Please also see emails from Magnus and Mats.
[13 Jun 2007 19:17] Jonathan Miller
Relay_Log_Pos can be nondeterministic (I do agree that not all items always come out the same), but Slave_IO_State is not nondeterministic, it is very deterministic, and if it has stopped when we don't expect it then there is an issue. And if it does not stop when expected there is an issue.

The slave IO Thread is deterministic just as is sql thread. the should run and stop on all systems just them same. If not, please show me in the docs where we say that they act differently on different platforms.

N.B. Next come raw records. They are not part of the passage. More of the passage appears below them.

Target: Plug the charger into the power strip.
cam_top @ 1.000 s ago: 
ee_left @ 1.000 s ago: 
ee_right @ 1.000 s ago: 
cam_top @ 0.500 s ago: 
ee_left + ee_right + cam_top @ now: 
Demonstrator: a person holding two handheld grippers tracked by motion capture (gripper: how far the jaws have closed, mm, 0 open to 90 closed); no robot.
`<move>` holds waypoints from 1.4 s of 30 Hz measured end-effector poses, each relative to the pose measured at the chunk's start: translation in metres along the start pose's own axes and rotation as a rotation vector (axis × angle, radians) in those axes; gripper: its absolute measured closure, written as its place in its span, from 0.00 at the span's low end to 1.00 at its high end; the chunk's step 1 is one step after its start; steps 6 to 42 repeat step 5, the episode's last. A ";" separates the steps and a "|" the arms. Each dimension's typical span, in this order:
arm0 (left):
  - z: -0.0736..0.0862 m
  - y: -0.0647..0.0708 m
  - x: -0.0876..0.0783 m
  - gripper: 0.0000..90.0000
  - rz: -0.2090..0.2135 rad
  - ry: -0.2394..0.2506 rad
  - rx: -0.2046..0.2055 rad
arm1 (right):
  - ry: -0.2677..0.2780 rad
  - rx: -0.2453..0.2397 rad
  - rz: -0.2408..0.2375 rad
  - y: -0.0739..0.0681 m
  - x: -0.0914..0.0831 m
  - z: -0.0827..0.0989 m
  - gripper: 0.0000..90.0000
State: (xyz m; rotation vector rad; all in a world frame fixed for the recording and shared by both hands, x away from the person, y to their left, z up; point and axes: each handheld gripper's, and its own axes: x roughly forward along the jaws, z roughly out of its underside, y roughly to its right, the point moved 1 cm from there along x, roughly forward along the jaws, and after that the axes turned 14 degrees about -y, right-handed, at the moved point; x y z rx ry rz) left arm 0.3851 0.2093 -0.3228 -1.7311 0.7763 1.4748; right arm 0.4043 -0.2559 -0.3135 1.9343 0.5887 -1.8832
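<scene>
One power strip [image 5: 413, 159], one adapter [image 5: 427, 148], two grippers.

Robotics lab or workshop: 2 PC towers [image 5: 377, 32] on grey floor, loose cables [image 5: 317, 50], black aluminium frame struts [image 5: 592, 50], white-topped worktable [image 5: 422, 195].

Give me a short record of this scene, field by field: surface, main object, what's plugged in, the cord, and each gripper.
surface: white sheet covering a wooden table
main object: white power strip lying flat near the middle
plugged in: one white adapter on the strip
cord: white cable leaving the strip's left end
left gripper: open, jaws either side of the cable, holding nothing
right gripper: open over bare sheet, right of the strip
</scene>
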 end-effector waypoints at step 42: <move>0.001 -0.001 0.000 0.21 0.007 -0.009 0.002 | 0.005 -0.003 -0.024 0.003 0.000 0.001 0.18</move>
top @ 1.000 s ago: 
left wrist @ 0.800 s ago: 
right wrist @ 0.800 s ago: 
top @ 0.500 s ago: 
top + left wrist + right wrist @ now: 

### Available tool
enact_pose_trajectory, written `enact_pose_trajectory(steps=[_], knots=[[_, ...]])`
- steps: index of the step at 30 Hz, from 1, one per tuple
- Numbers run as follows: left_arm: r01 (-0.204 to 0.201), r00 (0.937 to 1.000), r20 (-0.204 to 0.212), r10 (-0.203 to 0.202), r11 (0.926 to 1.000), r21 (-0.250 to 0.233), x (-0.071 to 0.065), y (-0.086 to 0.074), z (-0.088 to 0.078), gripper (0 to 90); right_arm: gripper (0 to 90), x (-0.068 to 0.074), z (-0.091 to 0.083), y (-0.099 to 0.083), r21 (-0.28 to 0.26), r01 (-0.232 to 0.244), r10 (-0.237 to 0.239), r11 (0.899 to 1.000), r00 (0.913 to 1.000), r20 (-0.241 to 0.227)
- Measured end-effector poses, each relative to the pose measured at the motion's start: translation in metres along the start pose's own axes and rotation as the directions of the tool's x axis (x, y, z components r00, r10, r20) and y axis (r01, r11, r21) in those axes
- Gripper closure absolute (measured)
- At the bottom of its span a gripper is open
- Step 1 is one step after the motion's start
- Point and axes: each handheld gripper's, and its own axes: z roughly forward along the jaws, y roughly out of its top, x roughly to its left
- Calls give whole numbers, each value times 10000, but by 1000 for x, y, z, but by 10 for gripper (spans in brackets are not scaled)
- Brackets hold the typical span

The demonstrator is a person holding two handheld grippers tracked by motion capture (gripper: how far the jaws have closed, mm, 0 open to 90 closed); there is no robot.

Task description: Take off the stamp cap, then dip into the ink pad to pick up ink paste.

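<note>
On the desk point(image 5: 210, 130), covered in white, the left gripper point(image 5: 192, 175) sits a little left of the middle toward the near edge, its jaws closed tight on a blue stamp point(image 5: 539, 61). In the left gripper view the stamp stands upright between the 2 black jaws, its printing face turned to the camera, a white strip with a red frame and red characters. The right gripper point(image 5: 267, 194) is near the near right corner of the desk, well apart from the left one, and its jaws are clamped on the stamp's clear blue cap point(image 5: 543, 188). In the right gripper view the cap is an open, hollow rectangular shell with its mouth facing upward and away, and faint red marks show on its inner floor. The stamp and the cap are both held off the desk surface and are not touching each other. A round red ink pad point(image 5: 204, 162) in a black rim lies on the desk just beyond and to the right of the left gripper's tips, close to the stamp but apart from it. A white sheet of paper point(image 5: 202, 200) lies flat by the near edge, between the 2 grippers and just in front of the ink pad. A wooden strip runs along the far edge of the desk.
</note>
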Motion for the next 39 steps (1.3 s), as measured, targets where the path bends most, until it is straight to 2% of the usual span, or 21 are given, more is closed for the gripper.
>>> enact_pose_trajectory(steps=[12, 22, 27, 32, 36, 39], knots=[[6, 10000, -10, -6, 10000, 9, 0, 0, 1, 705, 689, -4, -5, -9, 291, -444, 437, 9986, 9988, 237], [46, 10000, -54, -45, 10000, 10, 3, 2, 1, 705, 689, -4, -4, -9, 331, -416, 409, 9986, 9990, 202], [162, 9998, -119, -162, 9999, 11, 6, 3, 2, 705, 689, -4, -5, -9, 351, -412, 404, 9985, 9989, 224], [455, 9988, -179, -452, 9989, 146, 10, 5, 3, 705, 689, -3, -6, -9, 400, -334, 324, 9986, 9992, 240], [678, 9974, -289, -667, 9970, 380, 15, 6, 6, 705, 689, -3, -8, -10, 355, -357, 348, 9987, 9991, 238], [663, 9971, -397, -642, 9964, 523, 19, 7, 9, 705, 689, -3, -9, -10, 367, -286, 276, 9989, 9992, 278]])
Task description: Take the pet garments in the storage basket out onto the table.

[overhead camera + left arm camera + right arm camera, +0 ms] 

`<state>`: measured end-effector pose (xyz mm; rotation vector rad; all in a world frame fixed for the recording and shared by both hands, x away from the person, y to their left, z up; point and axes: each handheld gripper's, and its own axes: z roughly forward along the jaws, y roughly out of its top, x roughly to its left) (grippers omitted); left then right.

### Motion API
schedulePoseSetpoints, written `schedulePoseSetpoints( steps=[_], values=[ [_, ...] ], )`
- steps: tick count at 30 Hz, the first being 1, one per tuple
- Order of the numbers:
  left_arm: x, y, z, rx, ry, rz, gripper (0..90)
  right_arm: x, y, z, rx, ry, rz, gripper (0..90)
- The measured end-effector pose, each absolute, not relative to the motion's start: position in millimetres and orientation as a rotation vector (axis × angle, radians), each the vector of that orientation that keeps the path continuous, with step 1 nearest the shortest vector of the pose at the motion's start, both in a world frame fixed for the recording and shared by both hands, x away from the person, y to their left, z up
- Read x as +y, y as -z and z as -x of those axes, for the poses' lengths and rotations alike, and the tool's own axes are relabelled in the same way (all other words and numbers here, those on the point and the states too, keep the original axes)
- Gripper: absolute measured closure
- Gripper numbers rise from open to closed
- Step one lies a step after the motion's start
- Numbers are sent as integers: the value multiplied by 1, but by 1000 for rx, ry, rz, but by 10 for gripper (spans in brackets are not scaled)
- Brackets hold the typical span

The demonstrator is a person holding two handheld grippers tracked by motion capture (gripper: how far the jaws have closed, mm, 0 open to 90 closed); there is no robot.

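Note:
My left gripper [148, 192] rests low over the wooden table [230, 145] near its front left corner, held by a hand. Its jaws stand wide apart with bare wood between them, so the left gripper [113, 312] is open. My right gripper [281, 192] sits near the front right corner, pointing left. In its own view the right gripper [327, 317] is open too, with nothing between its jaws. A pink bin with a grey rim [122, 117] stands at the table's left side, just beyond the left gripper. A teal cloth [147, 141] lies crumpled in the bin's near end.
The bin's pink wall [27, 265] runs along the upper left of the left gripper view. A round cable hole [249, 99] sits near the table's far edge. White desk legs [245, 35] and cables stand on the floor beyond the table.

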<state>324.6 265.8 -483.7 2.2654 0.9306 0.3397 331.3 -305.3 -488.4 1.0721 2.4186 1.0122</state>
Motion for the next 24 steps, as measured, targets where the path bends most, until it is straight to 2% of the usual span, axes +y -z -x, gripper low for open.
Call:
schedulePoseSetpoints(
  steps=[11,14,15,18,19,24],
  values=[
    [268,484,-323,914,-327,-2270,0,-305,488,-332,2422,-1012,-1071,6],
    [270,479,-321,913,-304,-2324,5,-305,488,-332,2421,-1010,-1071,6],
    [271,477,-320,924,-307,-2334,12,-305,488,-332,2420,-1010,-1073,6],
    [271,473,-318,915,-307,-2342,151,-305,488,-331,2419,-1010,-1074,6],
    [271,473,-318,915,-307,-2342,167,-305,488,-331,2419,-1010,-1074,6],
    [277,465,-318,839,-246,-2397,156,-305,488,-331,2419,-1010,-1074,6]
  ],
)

My suggestion would be to figure out what the state of it should be during that test. If different on some platforms then it is not expected and should be investigated as why it behaves the way it does.

I disagree with masking a deterministic field because the value is not what was expect and is not exactly what we are testing for. 

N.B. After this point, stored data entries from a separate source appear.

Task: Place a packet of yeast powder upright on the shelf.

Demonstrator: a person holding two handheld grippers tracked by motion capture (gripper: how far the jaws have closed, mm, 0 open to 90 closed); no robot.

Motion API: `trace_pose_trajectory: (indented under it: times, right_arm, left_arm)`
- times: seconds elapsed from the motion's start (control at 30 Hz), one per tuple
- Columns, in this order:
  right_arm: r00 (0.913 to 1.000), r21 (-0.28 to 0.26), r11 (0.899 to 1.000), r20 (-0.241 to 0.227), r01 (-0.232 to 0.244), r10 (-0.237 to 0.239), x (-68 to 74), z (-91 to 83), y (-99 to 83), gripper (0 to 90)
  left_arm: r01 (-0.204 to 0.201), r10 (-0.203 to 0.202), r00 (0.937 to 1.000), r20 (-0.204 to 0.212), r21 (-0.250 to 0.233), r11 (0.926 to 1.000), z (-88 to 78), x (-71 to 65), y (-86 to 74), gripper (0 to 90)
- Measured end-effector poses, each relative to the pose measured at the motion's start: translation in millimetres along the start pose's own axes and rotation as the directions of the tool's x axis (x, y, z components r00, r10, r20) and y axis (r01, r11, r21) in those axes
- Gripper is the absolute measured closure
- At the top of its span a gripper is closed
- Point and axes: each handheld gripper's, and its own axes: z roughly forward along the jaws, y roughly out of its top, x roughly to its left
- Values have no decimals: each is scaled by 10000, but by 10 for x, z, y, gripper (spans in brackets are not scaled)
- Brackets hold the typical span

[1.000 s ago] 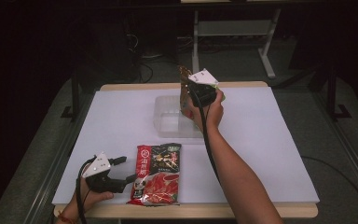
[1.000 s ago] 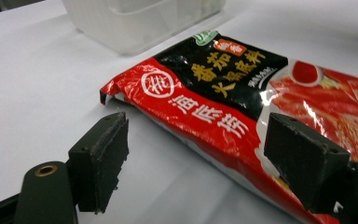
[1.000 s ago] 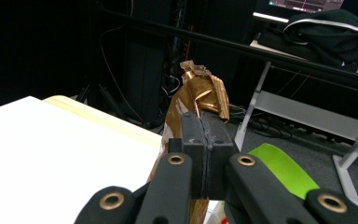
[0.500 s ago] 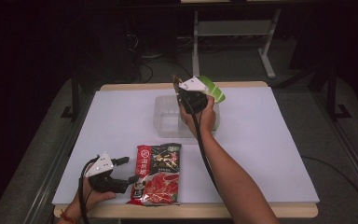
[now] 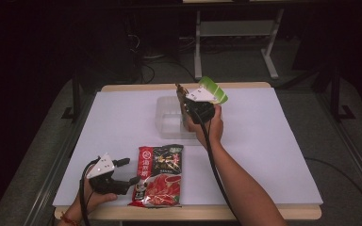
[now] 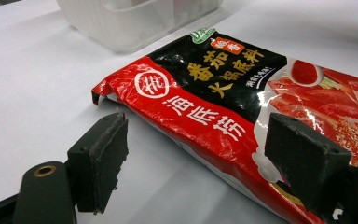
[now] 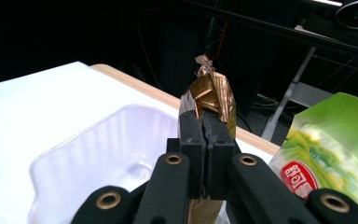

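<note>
So my right gripper [image 7: 204, 122] has the gold packet [image 7: 210, 95] pinched tight, jaws pressed together on its lower part with the crinkly top sticking up past them. In the high view the packet [image 5: 181, 94] now sits over the clear tub [image 5: 166, 117] in the middle of the table. That's the change: a second ago my right hand was further back and higher, and since then it has come down and drifted left, so the packet is over the tub's right edge. I reckon I'm about to drop it in; the grip hasn't loosened yet. A green bag [image 5: 213, 89] now shows behind my hand, on the far side. My left gripper [image 5: 127, 171] hasn't budged, resting near the table's near-left corner with jaws spread and holding nothing, straddling the corner of the red sauce pack [image 6: 242, 116], which lies flat in the same spot.
</note>
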Motion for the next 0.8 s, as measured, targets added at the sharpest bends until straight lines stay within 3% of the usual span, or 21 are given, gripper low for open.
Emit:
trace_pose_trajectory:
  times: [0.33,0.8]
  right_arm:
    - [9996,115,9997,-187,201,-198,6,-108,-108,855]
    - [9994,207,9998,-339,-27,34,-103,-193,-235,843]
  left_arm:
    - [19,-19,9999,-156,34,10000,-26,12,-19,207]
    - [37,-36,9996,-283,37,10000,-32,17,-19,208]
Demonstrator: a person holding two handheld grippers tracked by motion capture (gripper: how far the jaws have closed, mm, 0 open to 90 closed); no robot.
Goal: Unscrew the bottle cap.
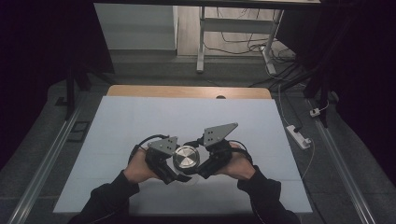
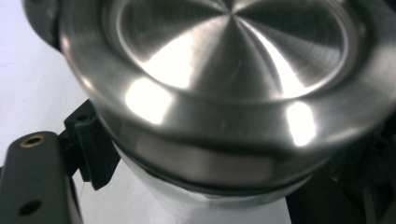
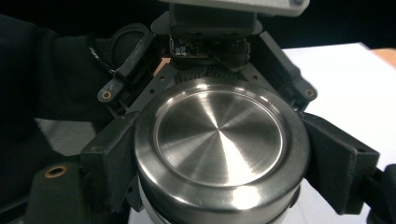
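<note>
I count one steel lid [image 1: 186, 157] on one pale jar [image 1: 190, 179], two grippers and two hands at the near middle of the white table mat [image 1: 140, 121].

From the high view, my left gripper [image 1: 173, 176] comes in from the left of the jar and my right gripper [image 1: 201, 171] from the right, each carrying one grey three-cornered plate on top. The left hand [image 1: 138, 168] and the right hand [image 1: 238, 163] hold them level with each other, with the lid showing as one bright disc between the two grippers.

In the right gripper view the steel lid [image 3: 222, 149] sits between that gripper's two black jaws, one pressed against its left rim and one against its right rim, so the right gripper is clamped on the lid. Behind the lid in that view I see the left gripper [image 3: 208, 70] facing me, its two arms reaching down past the lid on either side.

In the left gripper view the steel lid [image 2: 233, 79] is very close and tilted, with one dark seal ring under it and the pale jar [image 2: 205, 205] below. A black jaw lies against the jar wall at the left, below the lid; the other is hidden, but the left gripper is closed tight on the jar.

One strip of bare wood [image 1: 187, 91] shows at the mat's far edge.
</note>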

In addition, we do a lot of things in testing maybe one thing and we should expect that all these things we use to act the same when they are deterministic, other wise it becomes a nightmare for QA and for customer that are trying to use the product. 

Best wishes,
[15 Jun 2007 5:47] Bugs System
A patch for this bug has been committed. After review, it may
be pushed to the relevant source trees for release in the next
version. You can access the patch from:

  http://lists.mysql.com/commits/28834

ChangeSet@1.2529, 2007-06-15 10:47:10+05:00, ramil@mysql.com +8 -0
  Fix for bug #28144: "Slave_IO_Running" differs in replication tests
  
  Problem: show slave status may return different Slave_IO_Running values running some tests.
  Fix: wait for a certain slave state if needed to get tests more predictable.
[15 Jun 2007 11:09] Bugs System
A patch for this bug has been committed. After review, it may
be pushed to the relevant source trees for release in the next
version. You can access the patch from:

  http://lists.mysql.com/commits/28858

ChangeSet@1.2536, 2007-06-15 16:09:28+05:00, ramil@mysql.com +5 -0
  Fix for bug #28144: "Slave_IO_Running" differs in replication tests
  
  Problem: show slave status may return different Slave_IO_Running values running some tests.
  Fix: wait for a certain slave state if needed to get tests more predictable.
[22 Jun 2007 18:07] Bugs System
Pushed into 5.1.20-beta
[22 Jun 2007 18:09] Bugs System
Pushed into 5.0.46
[27 Jun 2007 20:04] Paul DuBois
Test case changes. No changelog entry needed.